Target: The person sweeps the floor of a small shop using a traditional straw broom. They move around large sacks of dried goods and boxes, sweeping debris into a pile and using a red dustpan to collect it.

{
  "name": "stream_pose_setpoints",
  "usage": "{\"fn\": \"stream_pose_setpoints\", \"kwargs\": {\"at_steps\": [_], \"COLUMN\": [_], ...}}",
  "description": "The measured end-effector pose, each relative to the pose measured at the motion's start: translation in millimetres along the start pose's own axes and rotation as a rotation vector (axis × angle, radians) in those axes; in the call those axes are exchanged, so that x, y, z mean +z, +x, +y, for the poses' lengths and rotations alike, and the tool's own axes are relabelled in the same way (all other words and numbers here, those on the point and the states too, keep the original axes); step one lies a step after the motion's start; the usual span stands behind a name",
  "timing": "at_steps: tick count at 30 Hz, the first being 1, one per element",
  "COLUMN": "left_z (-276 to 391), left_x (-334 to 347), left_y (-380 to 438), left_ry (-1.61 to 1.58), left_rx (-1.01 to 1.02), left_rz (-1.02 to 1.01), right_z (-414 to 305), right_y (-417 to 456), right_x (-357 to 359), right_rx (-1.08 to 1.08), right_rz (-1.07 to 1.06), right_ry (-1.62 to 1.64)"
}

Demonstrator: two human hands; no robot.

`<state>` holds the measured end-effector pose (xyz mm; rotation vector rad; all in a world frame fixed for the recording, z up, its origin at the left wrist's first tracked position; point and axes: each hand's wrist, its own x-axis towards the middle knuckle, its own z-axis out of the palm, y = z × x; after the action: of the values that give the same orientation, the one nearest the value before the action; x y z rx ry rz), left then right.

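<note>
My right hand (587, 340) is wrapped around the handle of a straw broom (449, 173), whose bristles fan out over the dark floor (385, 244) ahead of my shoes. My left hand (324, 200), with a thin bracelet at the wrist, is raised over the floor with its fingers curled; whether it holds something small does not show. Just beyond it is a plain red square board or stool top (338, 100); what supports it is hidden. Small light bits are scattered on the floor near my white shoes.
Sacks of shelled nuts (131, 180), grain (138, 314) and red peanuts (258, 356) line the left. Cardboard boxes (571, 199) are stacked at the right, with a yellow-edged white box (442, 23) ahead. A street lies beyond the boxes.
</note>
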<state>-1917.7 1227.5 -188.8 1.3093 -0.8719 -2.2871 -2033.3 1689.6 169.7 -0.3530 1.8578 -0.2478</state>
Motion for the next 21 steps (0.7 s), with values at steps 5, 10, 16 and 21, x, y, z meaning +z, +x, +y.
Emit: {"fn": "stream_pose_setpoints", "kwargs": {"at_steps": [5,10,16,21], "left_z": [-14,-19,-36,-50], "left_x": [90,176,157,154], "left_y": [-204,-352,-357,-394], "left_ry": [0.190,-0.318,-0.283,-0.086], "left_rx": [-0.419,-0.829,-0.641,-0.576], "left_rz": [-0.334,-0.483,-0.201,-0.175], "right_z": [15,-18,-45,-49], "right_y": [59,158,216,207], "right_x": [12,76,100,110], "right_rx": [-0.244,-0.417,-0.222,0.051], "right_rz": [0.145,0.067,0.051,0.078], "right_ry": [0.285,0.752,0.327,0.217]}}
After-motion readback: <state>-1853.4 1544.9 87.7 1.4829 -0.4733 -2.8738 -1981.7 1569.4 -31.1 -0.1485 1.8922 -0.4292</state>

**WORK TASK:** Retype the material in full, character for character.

**FINISHED TASK:**
Target: The person sweeps the floor of a small shop using a traditional straw broom. They move around large sacks of dried goods and boxes, sweeping debris into a pile and using a red dustpan to collect it.

{
  "name": "stream_pose_setpoints",
  "usage": "{\"fn\": \"stream_pose_setpoints\", \"kwargs\": {\"at_steps\": [_], \"COLUMN\": [_], ...}}",
  "description": "The measured end-effector pose, each relative to the pose measured at the motion's start: translation in millimetres along the start pose's own axes and rotation as a rotation vector (axis × angle, radians) in those axes; in the call those axes are exchanged, so that x, y, z mean +z, +x, +y, for the poses' lengths and rotations alike, and the tool's own axes are relabelled in the same way (all other words and numbers here, those on the point and the states too, keep the original axes); step one lies a step after the motion's start; the usual span stands behind a name",
  "timing": "at_steps: tick count at 30 Hz, the first being 1, one per element",
  "COLUMN": "left_z (-276 to 391), left_x (-334 to 347), left_y (-380 to 438), left_ry (-1.61 to 1.58), left_rx (-1.01 to 1.02), left_rz (-1.02 to 1.01), right_z (-414 to 305), right_y (-417 to 456), right_x (-357 to 359), right_rx (-1.08 to 1.08), right_rz (-1.07 to 1.06), right_ry (-1.62 to 1.64)"
}

Demonstrator: two human hands; no robot.

`<state>` holds the measured end-effector pose (xyz mm; rotation vector rad; all in a world frame fixed for the recording, z up, its origin at the left wrist's first tracked position; point and axes: each hand's wrist, its own x-axis towards the middle knuckle, its own z-axis out of the palm, y = z × x; after the action: of the values that give the same orientation, the one nearest the value before the action; x y z rx ry rz), left then right.

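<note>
My right hand (587, 340) is wrapped around the handle of a straw broom (449, 173), whose bristles fan out over the dark floor (385, 244) ahead of my shoes. My left hand (324, 200), with a thin bracelet at the wrist, is raised over the floor with its fingers curled; whether it holds something small does not show. Just beyond it is a plain red square board or stool top (338, 100); what supports it is hidden. Small light bits are scattered on the floor near my white shoes.
Sacks of shelled nuts (131, 180), grain (138, 314) and red peanuts (258, 356) line the left. Cardboard boxes (571, 199) are stacked at the right, with a yellow-edged white box (442, 23) ahead. A street lies beyond the boxes.
</note>
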<state>-1917.7 1227.5 -188.8 1.3093 -0.8719 -2.2871 -2033.3 1689.6 169.7 -0.3530 1.8578 -0.2478</state>
Motion for the next 21 steps (0.7 s), with values at steps 5, 10, 16 and 21, x, y, z meaning +z, +x, +y.
Emit: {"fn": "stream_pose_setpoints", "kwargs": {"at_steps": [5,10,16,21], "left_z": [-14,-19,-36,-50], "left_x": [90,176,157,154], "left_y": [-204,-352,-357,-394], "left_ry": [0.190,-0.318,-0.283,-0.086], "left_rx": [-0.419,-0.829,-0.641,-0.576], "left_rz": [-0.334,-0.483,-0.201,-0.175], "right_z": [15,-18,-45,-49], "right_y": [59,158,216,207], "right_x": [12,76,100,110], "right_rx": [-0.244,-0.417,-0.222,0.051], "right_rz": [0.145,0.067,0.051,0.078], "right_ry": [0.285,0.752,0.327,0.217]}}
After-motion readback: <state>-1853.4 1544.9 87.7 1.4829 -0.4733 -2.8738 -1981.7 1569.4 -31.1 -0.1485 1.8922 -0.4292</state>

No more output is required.